OH YEAH, i so know what you mean, in winter, Buddy doesn't get to see as many dogs, and he is all kind of rusty on how to stay calm if he sees one, every spring. mmmHmm.
 

tigerlily46514

Honored Member
//have to have treats. I used to click her when she looked at another dog (before she reacted) and treat her; but it's been 4 years and I'm really sick of panicing because I left the house and I don't have a clicker on me.//

This sounds a lot like what i do, too.
btw, you can always train a marker WORD, as well, like "YESsss" or something. Plus, the treat itself is a pretty powerful marker to a dog. I sometimes find it hard to time a click just right sometimes, for marking calmness,
but, i think that might be *me*, cuz i hear others all do it very successfully.
Sometimes i can, sometimes, i can't quite decide if this here is clickable or not, but, he gets treats. I'm not above speedfeeding treats to prevent a reaction, which is probably wrong,
but, i've done that.

I don't tug Buddy, not to get his att'n anyway, but, i have had to drag my lil gangsta dog away at times.:ROFLMAO:
but, i did teach him "Let's Go" and "look at me" as last-resort bandaid moves, to prevent a reaction. but neither of those moves helps his inner attitude, or not much anyway.

I try try try to get Buddy to a point, where i can have him looking AT the other dog, and getting treats for looking right at his enemy, cuz i think doing that helps him shift inner attitude, is calmly looking right at the other dog, hopefully making new associations in his lil doggie brain, that dogs = treats, and learning how to be calm when he looks at dogs.
this is my HOPE anyway. And it seems to work.

but, like you know, that (getting dog to calmly look AT the enemy) can not always be done, nope. The dog can be too darn close, for one thing, or our dog can already be outa his mind from previous reaction earlier, or, you are in the middle of traffic, etc etc etc.

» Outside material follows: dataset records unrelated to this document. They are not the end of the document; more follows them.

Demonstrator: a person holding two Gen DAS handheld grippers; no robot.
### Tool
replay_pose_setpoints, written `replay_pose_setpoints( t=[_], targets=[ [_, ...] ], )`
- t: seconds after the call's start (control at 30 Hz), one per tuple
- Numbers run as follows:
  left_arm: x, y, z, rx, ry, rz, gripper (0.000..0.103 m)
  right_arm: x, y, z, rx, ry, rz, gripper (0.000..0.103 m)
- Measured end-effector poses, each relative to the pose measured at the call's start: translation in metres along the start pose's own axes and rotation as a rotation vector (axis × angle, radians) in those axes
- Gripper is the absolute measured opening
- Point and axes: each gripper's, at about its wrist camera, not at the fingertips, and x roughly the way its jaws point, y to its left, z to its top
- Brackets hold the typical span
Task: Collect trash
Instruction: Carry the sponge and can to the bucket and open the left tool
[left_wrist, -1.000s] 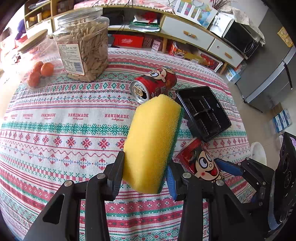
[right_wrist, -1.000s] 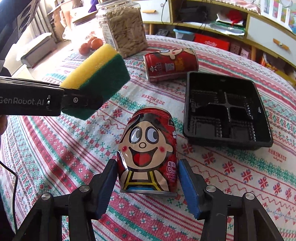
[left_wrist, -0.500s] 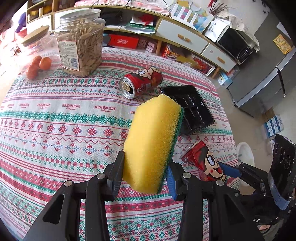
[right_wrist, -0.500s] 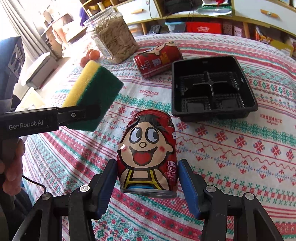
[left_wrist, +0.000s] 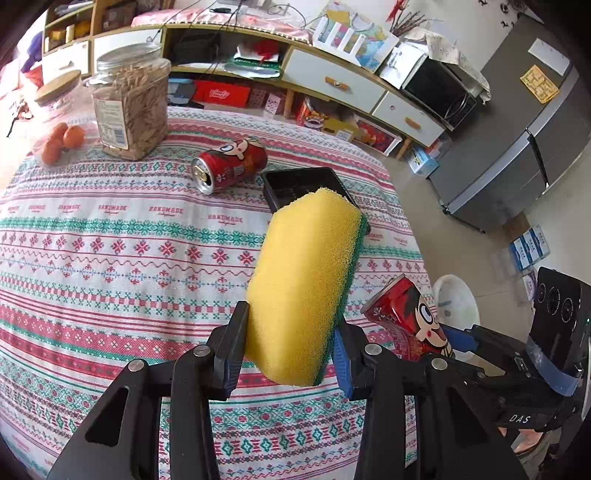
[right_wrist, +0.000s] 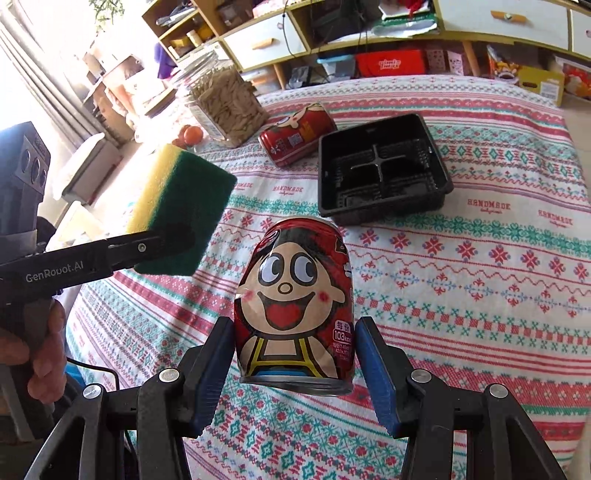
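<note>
On the table, a black tray and a second can lie at upper centre, uncollected. The left gripper clamps a sponge; the right gripper grips a can, both lifted mid-frame, undeposited.

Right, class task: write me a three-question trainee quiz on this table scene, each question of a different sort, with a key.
1. True or false: the left gripper is shut on the sponge.
2. What does the right gripper hold? A) glass jar B) cartoon can C) black tray
3. Fill in: the second can on the tablecloth lies on its ____.

Key: 1 true; 2 B; 3 side.
</note>
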Motion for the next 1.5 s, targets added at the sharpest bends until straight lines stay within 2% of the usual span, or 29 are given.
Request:
replay_pose_setpoints(
  t=[0.2, 0.5, 0.67, 0.83, 1.0, 1.17, 1.33, 1.5],
  targets=[
    [-0.001, -0.036, -0.009, 0.053, 0.002, -0.044, 0.043, -0.029, -0.016, -0.01, 0.045, -0.032, 0.027, 0.058],
    [0.02, -0.105, -0.022, 0.174, 0.053, -0.103, 0.043, -0.077, -0.05, -0.019, 0.139, -0.115, 0.049, 0.058],
    [0.037, -0.135, -0.022, 0.211, 0.083, -0.131, 0.043, -0.099, -0.073, -0.026, 0.183, -0.15, 0.03, 0.058],
    [0.057, -0.162, -0.019, 0.211, 0.121, -0.19, 0.043, -0.124, -0.102, -0.028, 0.24, -0.196, 0.015, 0.058],
    [0.082, -0.211, -0.024, 0.232, 0.164, -0.277, 0.043, -0.164, -0.143, -0.036, 0.326, -0.281, -0.01, 0.058],
    [0.13, -0.265, -0.037, 0.235, 0.257, -0.335, 0.043, -0.195, -0.199, -0.057, 0.468, -0.328, -0.079, 0.058],
    [0.175, -0.309, -0.048, 0.261, 0.331, -0.328, 0.043, -0.2, -0.232, -0.072, 0.565, -0.276, -0.206, 0.058],
    [0.215, -0.323, -0.049, 0.262, 0.359, -0.285, 0.043, -0.198, -0.25, -0.082, 0.602, -0.216, -0.306, 0.058]
  ],
)
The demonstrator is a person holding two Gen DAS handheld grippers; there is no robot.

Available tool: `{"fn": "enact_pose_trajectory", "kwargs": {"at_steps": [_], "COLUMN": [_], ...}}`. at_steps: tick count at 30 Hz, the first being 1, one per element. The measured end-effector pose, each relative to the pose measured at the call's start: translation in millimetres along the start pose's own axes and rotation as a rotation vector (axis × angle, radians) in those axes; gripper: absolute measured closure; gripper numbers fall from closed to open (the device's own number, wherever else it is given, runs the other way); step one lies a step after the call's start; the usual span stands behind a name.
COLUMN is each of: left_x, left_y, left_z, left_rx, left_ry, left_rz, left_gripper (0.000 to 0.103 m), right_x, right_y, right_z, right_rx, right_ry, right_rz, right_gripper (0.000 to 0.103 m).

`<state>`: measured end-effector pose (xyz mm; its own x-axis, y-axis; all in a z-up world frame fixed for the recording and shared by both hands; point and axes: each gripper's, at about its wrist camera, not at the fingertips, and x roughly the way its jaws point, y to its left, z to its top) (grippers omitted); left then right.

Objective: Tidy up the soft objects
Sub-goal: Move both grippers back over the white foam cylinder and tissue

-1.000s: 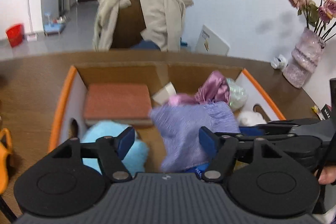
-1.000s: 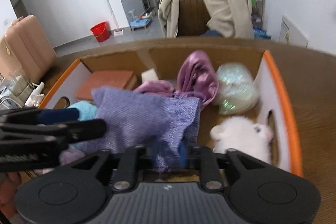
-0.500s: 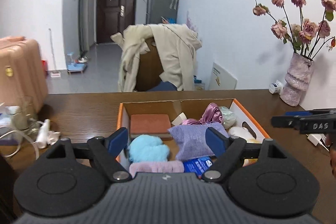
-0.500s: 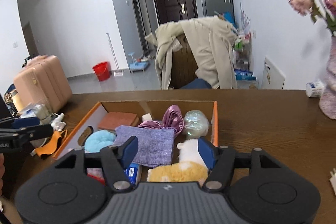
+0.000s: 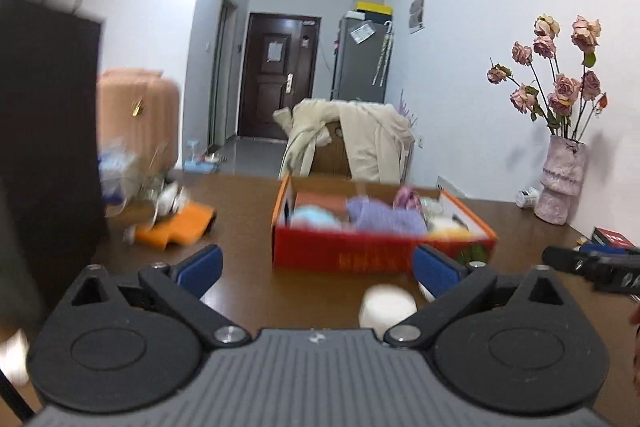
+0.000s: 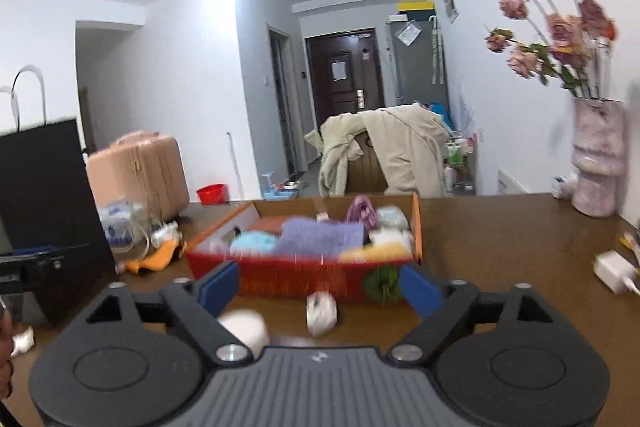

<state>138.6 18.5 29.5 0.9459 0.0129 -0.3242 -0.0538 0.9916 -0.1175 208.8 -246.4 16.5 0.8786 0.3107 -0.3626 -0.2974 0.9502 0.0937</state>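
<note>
Purple cloth (image 5: pixel 384 217) lay in the box (image 5: pixel 380 257) ahead of both spread, empty grippers (image 5: pixel 316 265) (image 6: pixel 320 285), jaws just opened; next grasp should approach squarely.

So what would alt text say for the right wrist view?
An open red-and-orange cardboard box packed with soft things, a purple knitted cloth on top, sits on a brown wooden table. The right gripper hangs open and empty before it.

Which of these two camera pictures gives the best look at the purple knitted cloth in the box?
The right wrist view: it looks down into the cardboard box, so the purple knitted cloth shows its broad top between the blue plush and the white one. The left wrist view sees the box more side-on, so only a blurred strip of the cloth rises above the front wall.
</note>
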Motion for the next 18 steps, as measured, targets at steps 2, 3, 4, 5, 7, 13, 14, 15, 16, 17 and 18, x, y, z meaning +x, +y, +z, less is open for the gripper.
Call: {"fn": "enact_pose_trajectory", "kwargs": {"at_steps": [2,3,4,5,7,13,14,15,16,17,18], "left_x": [-13.3,-19.1,-22.5,-27.2,-29.8,-20.0,-14.4,-10.3,-5.9,-1.1,4.5], "left_y": [0.1,-1.6,-2.9,-4.2,-6.5,-11.4,-12.7,-14.9,-17.0,-19.3,-21.3], "left_z": [-20.4,-29.1,-34.6,-39.0,-40.9,-32.8,-31.8,-32.6,-33.3,-34.2,-35.1], "left_rx": [0.023,0.047,0.071,0.095,0.118,0.107,0.108,0.109,0.111,0.112,0.116], "left_ry": [0.04,0.059,0.066,0.064,0.05,0.035,0.043,0.052,0.061,0.073,0.085], "left_rz": [-0.015,-0.015,-0.016,-0.017,-0.018,-0.043,-0.046,-0.048,-0.051,-0.055,-0.058], "left_gripper": [0.0,0.0,0.0,0.0,0.0,0.0,0.0,0.0,0.0,0.0,0.0], "right_x": [-12.5,-17.2,-20.6,-24.2,-27.3,-25.2,-24.2,-24.1,-21.1,-18.1,-15.6], "right_y": [10.2,14.4,17.8,21.1,24.0,21.3,20.1,18.9,17.1,15.3,12.9], "right_z": [-27.0,-36.4,-44.4,-51.0,-57.2,-54.0,-54.4,-57.0,-57.8,-58.1,-57.8], "right_rx": [-0.003,-0.007,-0.014,-0.022,-0.033,-0.027,-0.022,-0.015,-0.009,-0.002,0.005], "right_ry": [0.053,0.081,0.109,0.129,0.143,0.136,0.137,0.142,0.147,0.15,0.153], "right_rz": [0.008,0.035,0.057,0.07,0.085,0.056,0.051,0.05,0.049,0.042,0.035], "right_gripper": [0.014,0.014,0.014,0.014,0.014,0.014,0.014,0.014,0.014,0.014,0.014]}}
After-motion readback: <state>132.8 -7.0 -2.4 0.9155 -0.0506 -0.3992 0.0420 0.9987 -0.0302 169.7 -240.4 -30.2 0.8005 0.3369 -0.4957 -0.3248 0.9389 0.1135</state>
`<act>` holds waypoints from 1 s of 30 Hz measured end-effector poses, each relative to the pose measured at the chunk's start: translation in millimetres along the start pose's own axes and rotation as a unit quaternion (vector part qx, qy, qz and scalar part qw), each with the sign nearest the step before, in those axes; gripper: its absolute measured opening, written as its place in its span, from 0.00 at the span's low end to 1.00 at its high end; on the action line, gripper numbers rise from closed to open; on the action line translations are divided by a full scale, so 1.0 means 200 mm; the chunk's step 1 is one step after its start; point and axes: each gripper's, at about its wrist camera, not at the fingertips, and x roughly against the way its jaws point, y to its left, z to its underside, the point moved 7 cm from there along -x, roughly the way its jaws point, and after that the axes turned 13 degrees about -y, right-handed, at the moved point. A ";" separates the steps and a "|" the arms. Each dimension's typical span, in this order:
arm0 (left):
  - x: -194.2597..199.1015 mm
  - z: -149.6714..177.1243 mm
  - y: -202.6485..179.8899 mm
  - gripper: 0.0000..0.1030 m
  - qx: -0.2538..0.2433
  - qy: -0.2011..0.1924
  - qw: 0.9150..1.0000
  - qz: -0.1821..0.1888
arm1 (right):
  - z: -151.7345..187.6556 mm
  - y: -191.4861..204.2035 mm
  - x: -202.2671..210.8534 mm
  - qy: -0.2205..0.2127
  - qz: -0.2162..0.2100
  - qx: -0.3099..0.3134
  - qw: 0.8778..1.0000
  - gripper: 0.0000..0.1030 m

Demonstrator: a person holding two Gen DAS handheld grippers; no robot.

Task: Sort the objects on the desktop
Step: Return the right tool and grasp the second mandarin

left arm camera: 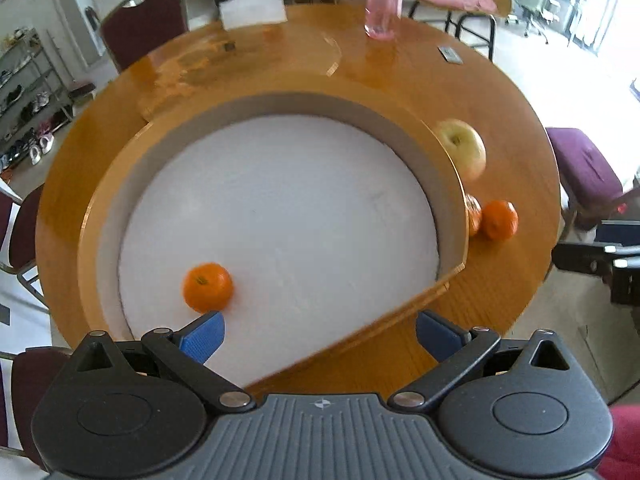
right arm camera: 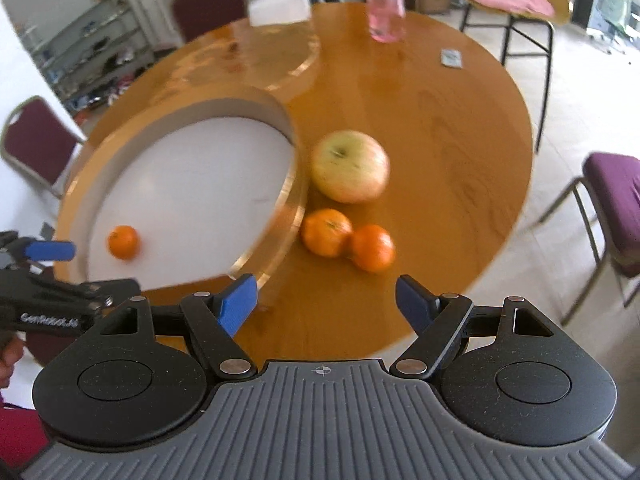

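Observation:
A wooden box with a white floor sits on the round wooden table. One tangerine lies inside it, just beyond the left finger of my left gripper, which is open and holds nothing. Outside the box's right wall lie a yellow-green apple and two tangerines that touch each other. My right gripper is open and empty, hovering over the table's near edge short of the two tangerines. The left gripper's blue finger shows at the left of the right wrist view.
A pink water bottle and a white tissue pack stand at the table's far side, a small dark card to the right. Maroon chairs ring the table; a purple stool is on the right.

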 end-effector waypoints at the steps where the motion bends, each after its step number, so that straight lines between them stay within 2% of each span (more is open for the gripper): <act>1: 0.00 0.00 -0.01 0.99 -0.003 0.001 1.000 0.001 | 0.01 -0.02 0.00 0.003 0.000 -0.002 1.000 0.79; 10: -0.03 -0.01 -0.03 0.99 -0.011 0.010 1.000 -0.021 | 0.06 -0.14 -0.14 0.015 -0.006 -0.012 1.000 0.67; 14: -0.03 0.01 0.00 0.99 -0.004 0.022 0.999 -0.040 | 0.09 -0.19 -0.25 0.018 0.010 0.021 1.000 0.65; 20: -0.01 0.04 0.05 0.99 0.005 0.035 0.997 -0.064 | 0.09 -0.18 -0.38 0.015 -0.014 0.043 0.999 0.60; 24: 0.00 0.05 0.07 0.99 0.011 0.040 0.996 -0.074 | 0.07 -0.14 -0.42 0.002 -0.020 0.083 0.996 0.43; 27: 0.01 0.07 0.09 0.99 0.020 0.042 0.996 -0.079 | 0.05 -0.11 -0.41 -0.013 -0.033 0.092 0.995 0.34; 30: 0.01 0.08 0.11 0.99 0.028 0.044 0.995 -0.082 | 0.05 -0.09 -0.41 -0.013 -0.056 0.092 0.994 0.33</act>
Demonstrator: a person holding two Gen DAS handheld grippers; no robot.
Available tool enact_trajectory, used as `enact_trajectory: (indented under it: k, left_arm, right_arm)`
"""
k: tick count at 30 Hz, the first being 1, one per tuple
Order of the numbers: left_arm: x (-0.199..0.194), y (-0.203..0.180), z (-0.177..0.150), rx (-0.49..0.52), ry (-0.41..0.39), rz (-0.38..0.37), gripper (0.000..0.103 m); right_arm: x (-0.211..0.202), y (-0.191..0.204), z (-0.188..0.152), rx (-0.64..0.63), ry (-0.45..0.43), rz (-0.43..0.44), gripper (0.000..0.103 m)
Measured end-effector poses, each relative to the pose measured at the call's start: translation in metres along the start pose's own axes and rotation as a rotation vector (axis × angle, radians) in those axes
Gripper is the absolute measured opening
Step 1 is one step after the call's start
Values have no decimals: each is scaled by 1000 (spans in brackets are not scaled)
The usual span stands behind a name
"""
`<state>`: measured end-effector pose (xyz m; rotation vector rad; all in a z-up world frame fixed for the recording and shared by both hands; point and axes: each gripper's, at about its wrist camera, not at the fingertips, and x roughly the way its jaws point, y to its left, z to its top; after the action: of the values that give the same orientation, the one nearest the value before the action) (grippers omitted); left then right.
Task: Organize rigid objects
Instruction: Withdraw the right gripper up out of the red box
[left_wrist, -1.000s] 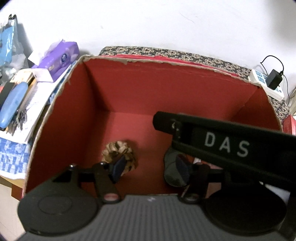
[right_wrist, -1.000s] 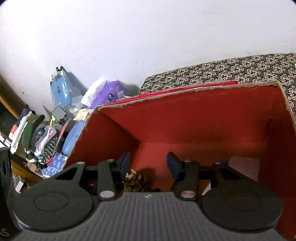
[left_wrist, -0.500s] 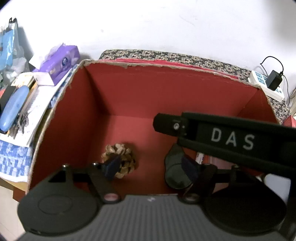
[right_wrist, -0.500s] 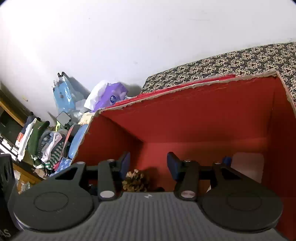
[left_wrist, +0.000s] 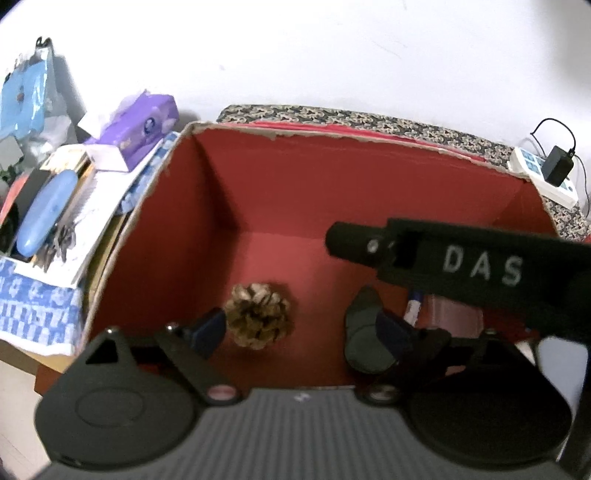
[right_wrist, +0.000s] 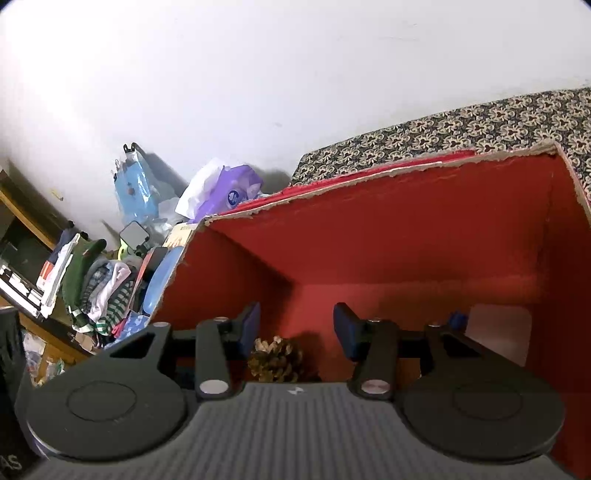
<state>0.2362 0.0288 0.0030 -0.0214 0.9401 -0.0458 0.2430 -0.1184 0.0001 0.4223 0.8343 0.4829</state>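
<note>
From the left wrist, we hold our left gripper (left_wrist: 299, 332) wide and empty over the red box (left_wrist: 351, 192); a pinecone (left_wrist: 258, 315) and a dark rounded object (left_wrist: 364, 339) already lie on its floor, well apart.

From the right wrist, our right gripper (right_wrist: 297, 332) also gapes empty above the pinecone (right_wrist: 275, 358). We judge these items stowed; whatever remains outside is unclear.
</note>
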Motion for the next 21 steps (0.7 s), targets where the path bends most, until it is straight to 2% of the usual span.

sometimes the best we can do, is just prevent a reaction.

for whatever it's worth, i keep in my pocket, a squeak-whistle thing, from a squeak toy, and stick that in my mouth, and make it squeak, to help distract Buddy back to me at times.:ROFLMAO:
 

tigerlily46514

Honored Member
//

But let's say a dog is totally mellow; just lying there...V. would rush it, lick it. poke it and if the dog just continued to lie there she would then turn away like "WTH???"//

but that was how V was 2 years ago, right, and you might not be entirely sure if that is what V would do nowadays to an unknown dog, or not, right?
but, maybe you are right, maybe that IS just exactly what V would do.

Yeah, my inlaws also had ancient dogs, too, which Buddy just looked at, ONCE, and briefly sniffed them, and ignored ever after, for reasons i can not explain. Those dogs even barked nonstop upon meeting Buddy, and barked every single time they saw Budd, they barked and barked,
but, Buddy ignored them, completely. He could even nap once those dogs stopped barking.
still, for whatever reasons (?)Buddy ignored those elderly dogs, still, i know buddy is still a da dog.
(one of the dogs was not elderly, but was too obese to walk, severely crippled by obesity, it was a dachsund whose feet stuck out to it's sides, :eek: and it's feet could not reach the floor,:(:mad: like a Macy's Day float balloon, the dog had to be carried, couldn't walk at all)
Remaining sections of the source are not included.